How to complete this task:
Check each line of the entries below for the word "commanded", and copy the lines that have it.

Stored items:
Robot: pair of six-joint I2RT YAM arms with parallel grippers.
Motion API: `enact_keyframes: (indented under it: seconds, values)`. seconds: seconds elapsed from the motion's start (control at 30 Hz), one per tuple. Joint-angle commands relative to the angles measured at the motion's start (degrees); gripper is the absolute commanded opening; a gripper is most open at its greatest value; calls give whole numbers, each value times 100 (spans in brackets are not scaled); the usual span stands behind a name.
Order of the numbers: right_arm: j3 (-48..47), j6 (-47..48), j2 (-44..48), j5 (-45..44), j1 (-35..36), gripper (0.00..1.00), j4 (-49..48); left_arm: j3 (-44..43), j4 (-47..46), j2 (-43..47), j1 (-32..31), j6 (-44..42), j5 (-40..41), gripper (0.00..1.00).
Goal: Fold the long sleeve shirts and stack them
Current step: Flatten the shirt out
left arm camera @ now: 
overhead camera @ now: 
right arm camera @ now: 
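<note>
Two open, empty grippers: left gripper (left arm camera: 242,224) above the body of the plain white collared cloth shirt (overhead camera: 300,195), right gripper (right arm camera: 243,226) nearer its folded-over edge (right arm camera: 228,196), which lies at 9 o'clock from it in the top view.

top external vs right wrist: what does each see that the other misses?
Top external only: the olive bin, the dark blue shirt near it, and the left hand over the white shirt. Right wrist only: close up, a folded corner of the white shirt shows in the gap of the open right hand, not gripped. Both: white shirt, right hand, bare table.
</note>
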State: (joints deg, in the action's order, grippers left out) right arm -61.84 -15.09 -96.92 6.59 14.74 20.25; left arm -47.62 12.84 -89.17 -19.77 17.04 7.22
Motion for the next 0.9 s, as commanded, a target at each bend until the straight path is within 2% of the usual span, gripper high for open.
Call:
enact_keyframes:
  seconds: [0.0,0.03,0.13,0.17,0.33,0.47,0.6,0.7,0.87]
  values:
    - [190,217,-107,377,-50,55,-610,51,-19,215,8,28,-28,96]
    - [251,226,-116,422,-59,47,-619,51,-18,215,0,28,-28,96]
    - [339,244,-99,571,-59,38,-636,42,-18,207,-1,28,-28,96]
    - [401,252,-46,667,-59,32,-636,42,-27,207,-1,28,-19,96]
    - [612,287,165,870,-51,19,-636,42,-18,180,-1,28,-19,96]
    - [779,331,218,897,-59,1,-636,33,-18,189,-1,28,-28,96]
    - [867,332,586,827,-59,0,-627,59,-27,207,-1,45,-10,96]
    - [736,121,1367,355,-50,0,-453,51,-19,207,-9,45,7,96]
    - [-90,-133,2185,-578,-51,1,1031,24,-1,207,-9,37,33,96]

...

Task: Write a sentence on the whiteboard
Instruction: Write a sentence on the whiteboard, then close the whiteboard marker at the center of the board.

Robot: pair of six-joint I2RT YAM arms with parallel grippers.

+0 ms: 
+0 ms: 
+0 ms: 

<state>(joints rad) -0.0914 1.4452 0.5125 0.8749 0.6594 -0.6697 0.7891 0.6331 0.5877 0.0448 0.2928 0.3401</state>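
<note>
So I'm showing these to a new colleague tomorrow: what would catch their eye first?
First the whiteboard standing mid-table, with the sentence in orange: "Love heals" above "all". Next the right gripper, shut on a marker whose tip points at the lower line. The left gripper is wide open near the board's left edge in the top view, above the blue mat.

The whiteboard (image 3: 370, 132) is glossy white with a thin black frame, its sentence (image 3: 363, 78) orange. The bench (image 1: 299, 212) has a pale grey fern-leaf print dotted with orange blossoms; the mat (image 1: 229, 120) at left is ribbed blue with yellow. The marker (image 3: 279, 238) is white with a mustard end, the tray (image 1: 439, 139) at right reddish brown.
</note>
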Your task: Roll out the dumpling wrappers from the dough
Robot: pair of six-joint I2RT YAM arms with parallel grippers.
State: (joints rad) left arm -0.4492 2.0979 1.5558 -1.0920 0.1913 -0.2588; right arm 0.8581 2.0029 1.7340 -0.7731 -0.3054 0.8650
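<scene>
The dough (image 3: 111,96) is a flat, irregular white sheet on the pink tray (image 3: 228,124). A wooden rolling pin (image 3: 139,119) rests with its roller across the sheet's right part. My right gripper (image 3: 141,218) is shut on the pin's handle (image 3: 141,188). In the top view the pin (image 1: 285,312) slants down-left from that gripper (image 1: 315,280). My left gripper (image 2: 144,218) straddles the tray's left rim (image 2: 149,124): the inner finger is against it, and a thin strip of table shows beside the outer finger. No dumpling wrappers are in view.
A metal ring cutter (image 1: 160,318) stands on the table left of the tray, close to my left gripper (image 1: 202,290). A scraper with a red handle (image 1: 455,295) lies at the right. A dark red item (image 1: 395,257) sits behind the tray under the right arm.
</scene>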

Written response:
Motion API: `enact_keyframes: (indented under it: seconds, values)`. seconds: seconds elapsed from the motion's start (control at 30 Hz), one per tuple. Joint-angle commands relative to the angles measured at the motion's start (degrees); gripper is the absolute commanded opening; a gripper is most open at its greatest value; calls give whole numbers, each value times 100 (spans in brackets are not scaled); the usual span stands behind a name.
Motion for the next 0.9 s, as commanded, a target at each bend until the straight path is within 2% of the usual span, gripper high for open.

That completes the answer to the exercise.